As the film races on, Super Soul provides the commentary. Somehow he and Kowalski are communicating, one of the many mystical aspects of the film. Super Soul is the voice that the man doesn’t want anyone to here. The law does not like his sympathies towards Kowalski and they aim to shut him up, but when they do the change is too noticeable. This is another indication of what it means to conform to a lie, it changes your soul. Kowalski is running to keep his soul alive. They, the law, want to crush the spirit of the man, like they’ve crushed the spirit of so many men before him. Catch Kowalski and you have destroyed the last vestige of hope for an emaciated people.
So Kowalski races on, swallowing speed and revving his engine. At precisely 10:02 AM, as seen in the opening scene of the film, Kowalski’s car disappears. At 10:04 AM his car is speeding towards the barricades put in place by the law. The barricade consists of two tractors, the buckets of which form parallel lines, a reference to the title. Kowalski crashes his car right into the tractors, presumably killing himself. End of the movie. When I saw it I jumped off of the couch. I assumed there were fifteen minutes left of the film. I assumed that something was at work that I hadn’t pieced together, I assumed that the vanishing point was a literal one. The ending, by its nature, has been a source of debate since the beginning of the film. In the UK version, there is a scene before the final one where Kowalski meets up with a girl, that likely represented death, and smokes marijuana for the first time in the film. With that information I developed my own theory:
At 10:02 AM, Kowalski transcends. He resigns himself to fate, and like a truly spiritual being, he is taken to that higher plane of existence. Strengthening this argument is the fact that we never see his corpse at the end of the film. Of course we do see him in the car as he speeds towards the tractors, so maybe he is in the car. Either way, the idea of a vanishing point is an illusion, vanishing points appear when to parallel lines look like they touch, but in fact they do not.What is curious about the buckets of the tractors is that they are lined up in a way that mimics what a vanishing point looks like, but the buckets are not actually parallel. We have to assume that Kowalski knew all of this, but surged forward anyway, allowing himself to believe the illusion: between those tractor lines there was a vanishing point which meant there was a way to get through; a way to save his soul. The outcome didn’t matter because he had already transcended this world, at the very least figuratively, and was finally ready to stop running from himself.

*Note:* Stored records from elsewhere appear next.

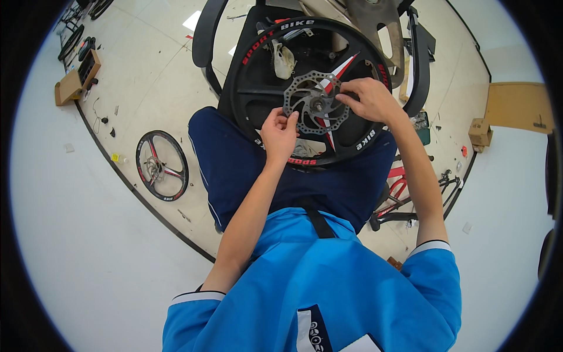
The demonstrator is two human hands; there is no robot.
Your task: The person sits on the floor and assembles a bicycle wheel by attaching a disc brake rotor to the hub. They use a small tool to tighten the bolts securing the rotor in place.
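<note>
A black bicycle wheel [264, 92] with red and white markings on its rim and spokes rests across my thighs and the seat of a black chair. Over its hub lies a silver brake disc [303, 120], perforated around the edge. The fingers of my left hand [279, 135] pinch the disc's left edge. On the opposite side, my right hand [370, 101] has its thumb and fingertips closed at the right edge of the disc. Between the spokes, a clear plastic bag [284, 61] and some small metal parts show on the seat beyond the wheel.
Armrests [203, 38] flank the wheel. A greyish-tan frame part [378, 17] sits at the far side. Left on the floor lies a second wheel [155, 169]; an open cardboard box [71, 88] is farther off. A red and black bike frame [394, 202] and a small carton [481, 132] are right.
</note>
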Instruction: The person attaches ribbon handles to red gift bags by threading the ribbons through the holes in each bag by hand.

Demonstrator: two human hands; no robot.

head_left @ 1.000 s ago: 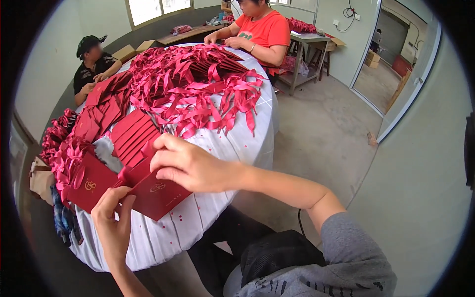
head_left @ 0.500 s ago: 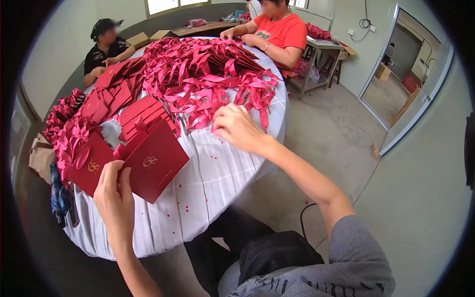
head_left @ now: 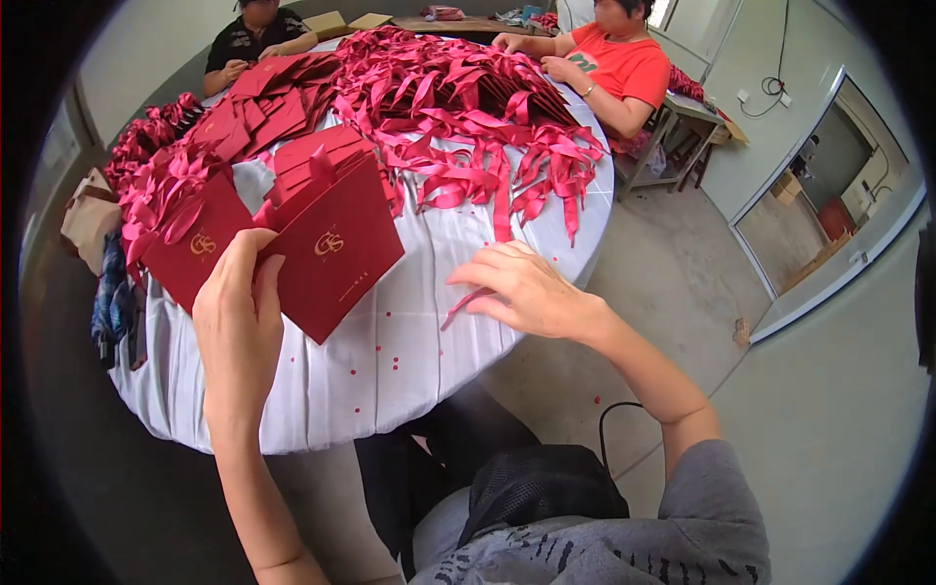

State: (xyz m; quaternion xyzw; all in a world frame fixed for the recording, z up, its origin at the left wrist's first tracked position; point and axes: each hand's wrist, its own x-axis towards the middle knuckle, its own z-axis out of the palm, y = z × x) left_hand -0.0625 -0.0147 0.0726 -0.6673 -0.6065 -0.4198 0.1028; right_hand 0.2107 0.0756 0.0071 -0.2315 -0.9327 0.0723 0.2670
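Note:
My left hand [head_left: 236,307] pinches a dark red paper gift bag [head_left: 341,255] by its edge, thumb in front. The bag is tilted, with a gold emblem on its face and a bit of ribbon at its top. Just left of it, partly behind my fingers, is a second dark red bag [head_left: 195,239] with the same emblem. Over the near part of the table, my right hand [head_left: 531,288] has its fingers bent round a pink-red ribbon [head_left: 464,305], whose end sticks out by the thumb. Close beyond it lies a heap of similar ribbons [head_left: 453,185].
Stacked red bags [head_left: 278,107] cover the far left of the round table with its white cloth [head_left: 327,390], which carries small red dots. Two people sit across it, one in black [head_left: 255,39], one in a red shirt [head_left: 624,73]. A doorway [head_left: 809,185] stands at right.
My right hand has drawn back from the ribbon heap toward me, now with a ribbon in its fingers. My left hand still holds the bag. The whole view has shifted.

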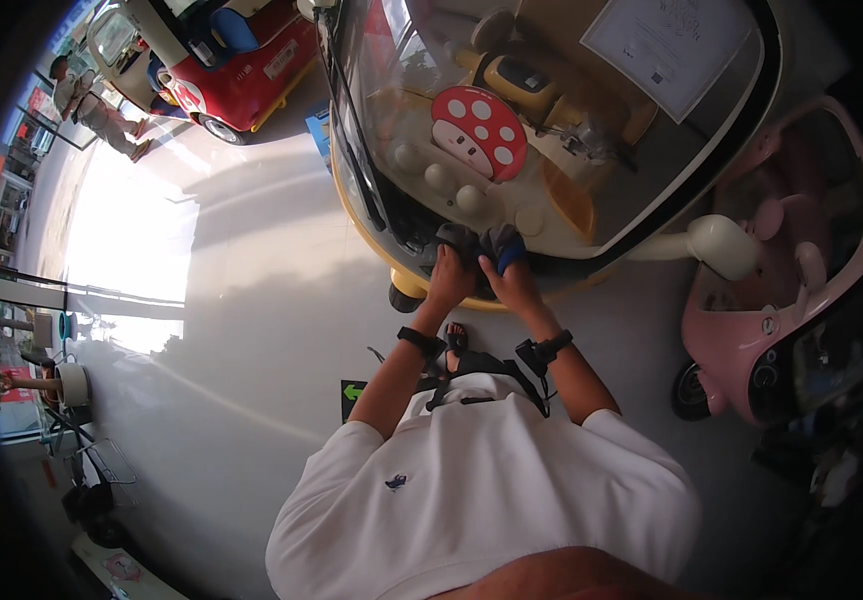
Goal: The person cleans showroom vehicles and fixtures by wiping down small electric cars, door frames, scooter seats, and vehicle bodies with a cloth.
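Note:
My left hand and my right hand are close together at the front end of a small cream and yellow vehicle. Both are closed on a bunched dark grey cloth with a blue patch on the right hand's side; its exact kind is hard to make out. The cloth is just in front of the lower edge of the windshield. Whether it touches the vehicle cannot be told. Much of my fingers is hidden by the cloth.
A white side mirror sticks out at the right, near a pink small vehicle. A red vehicle and another person are at the far left. Behind the windshield are a red mushroom-shaped card and a white sheet.

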The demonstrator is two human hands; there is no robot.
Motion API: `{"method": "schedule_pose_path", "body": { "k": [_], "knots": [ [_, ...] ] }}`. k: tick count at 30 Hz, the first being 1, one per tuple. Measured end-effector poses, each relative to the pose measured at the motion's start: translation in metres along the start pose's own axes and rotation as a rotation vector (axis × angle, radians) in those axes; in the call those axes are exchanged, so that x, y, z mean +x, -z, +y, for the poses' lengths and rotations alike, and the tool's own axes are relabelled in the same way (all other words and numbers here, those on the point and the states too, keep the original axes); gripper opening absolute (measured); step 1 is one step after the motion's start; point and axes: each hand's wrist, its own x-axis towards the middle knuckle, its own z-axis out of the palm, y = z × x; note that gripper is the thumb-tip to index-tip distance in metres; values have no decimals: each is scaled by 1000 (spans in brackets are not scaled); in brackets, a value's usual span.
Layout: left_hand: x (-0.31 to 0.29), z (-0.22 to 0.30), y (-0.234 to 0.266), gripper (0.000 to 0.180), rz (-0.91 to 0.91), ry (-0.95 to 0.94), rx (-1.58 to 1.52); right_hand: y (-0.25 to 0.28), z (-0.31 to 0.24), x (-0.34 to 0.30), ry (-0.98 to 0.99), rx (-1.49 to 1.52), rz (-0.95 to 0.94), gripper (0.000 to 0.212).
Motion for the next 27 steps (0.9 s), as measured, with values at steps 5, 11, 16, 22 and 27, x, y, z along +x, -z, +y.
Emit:
{"method": "schedule_pose_path", "body": {
  "k": [5,11,16,22,27],
  "knots": [
    [65,26,27,59,268,71,-125,-10,-22,71,-33,228,27,43],
    [139,7,71,50,195,-71,-45,-20,-40,119,-75,446,-133,45],
    [192,60,84,65,253,-91,127,36,-40,128,-54,655,111,46],
    [187,131,9,67,405,-334,185,97,-18,96,3,1090,381,50],
    [146,193,-33,66,237,-586,161,146,-14,66,-41,256,992,32]
  ]
}}
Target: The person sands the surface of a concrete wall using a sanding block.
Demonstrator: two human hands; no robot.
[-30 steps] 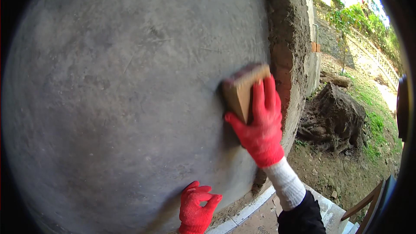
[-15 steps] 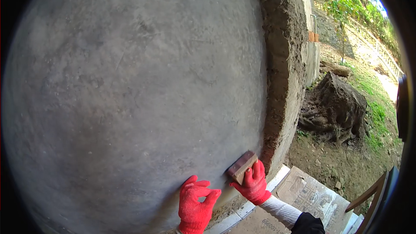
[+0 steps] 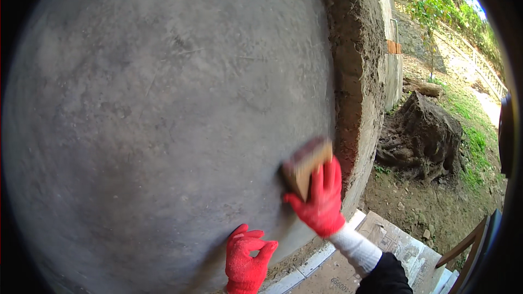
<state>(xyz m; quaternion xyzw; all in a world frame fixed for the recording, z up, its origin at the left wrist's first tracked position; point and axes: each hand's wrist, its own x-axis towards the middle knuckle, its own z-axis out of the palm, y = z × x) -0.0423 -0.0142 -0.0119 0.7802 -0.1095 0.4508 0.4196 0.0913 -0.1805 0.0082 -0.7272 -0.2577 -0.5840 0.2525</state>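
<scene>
Against a grey plastered wall (image 3: 163, 120), my right hand (image 3: 322, 200), in a red glove, grips a sanding block (image 3: 305, 170) with a tan side and a dark reddish-brown face. The block is tilted and slightly blurred, close to the wall's right edge; its dark side lies toward the plaster. Lower and to the left, my left hand (image 3: 246, 261) wears a matching red glove. Its thumb and a finger meet in a ring beside the wall, and nothing shows between them.
A rough, raw cement edge (image 3: 348, 76) borders the wall on the right. Below it are a pale ledge (image 3: 318, 256) and flattened cardboard (image 3: 338, 275). Outside stand a tree stump (image 3: 422, 136) and a wooden frame piece (image 3: 463, 247) at lower right.
My right hand has moved the sanding block upward along the wall, toward the raw edge. The left hand has stayed nearly in place.
</scene>
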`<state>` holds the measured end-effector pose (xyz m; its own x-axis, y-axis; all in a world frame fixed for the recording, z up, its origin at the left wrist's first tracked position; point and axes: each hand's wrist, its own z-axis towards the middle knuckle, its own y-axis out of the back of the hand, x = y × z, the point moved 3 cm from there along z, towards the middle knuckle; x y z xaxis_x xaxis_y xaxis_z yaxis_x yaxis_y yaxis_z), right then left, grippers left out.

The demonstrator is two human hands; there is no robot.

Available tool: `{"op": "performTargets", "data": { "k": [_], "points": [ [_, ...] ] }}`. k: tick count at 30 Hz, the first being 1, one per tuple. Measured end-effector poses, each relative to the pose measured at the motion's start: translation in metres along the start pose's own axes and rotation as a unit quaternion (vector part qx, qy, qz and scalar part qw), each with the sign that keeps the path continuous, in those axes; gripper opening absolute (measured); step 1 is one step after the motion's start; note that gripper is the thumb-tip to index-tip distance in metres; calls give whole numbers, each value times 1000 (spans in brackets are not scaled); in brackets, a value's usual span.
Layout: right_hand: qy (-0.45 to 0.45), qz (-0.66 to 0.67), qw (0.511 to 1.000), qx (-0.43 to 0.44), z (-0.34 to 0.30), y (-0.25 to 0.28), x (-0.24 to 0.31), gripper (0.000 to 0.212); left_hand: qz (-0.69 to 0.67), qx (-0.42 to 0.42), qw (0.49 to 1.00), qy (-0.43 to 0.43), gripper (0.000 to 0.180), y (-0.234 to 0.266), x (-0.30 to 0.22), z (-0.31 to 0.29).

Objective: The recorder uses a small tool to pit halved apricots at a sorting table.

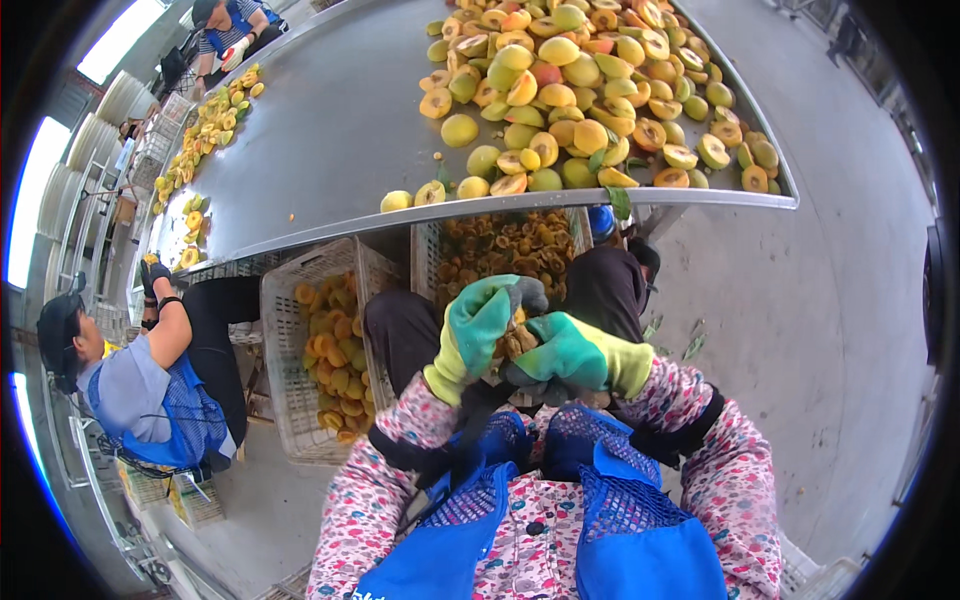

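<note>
In front of my lap my two gloved hands come together over a small brown and orange peach piece. My left hand, in a green and yellow glove with dark fingertips, is closed on it from the left. From the right my right hand grips it too, fingers curled; much of the piece is hidden by the gloves. Just beyond my hands, between my knees, a white crate holds many brown, pit-like pieces. Left of my knee another white crate holds peach halves.
A metal table stretches ahead, with a big heap of halved peaches at its right. More halves line its left edge. One person in a blue vest sits at left; another works at the far left corner.
</note>
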<state>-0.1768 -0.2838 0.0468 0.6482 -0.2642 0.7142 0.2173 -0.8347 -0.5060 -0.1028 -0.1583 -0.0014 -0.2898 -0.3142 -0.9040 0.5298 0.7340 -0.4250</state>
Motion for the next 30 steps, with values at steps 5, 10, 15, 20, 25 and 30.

I have to say that I was enthralled by Vanishing Point. It reminded me of Easy Rider and Fear and Loathing in Las Vegas. Roughneck poetry of the United States with a soulful twinge. Super Soul was brilliantly written and brilliantly cast, and the soundtrack was amazing. Tarantino called it one of the best American movies and I can see his point. No matter what anyone thinks of the ending or the meaning of the film, no one can deny the lyrical picture the film paints of not just 1970’s America, but the America of all time. As I watched the film I couldn’t help but be saddened by the true lack of American heroes in modern film where a car and the open road have come to symbolize only that which is negative in our culture. What defines a hero now has definitively changed which means Kowalski was truly the last of a dying breed.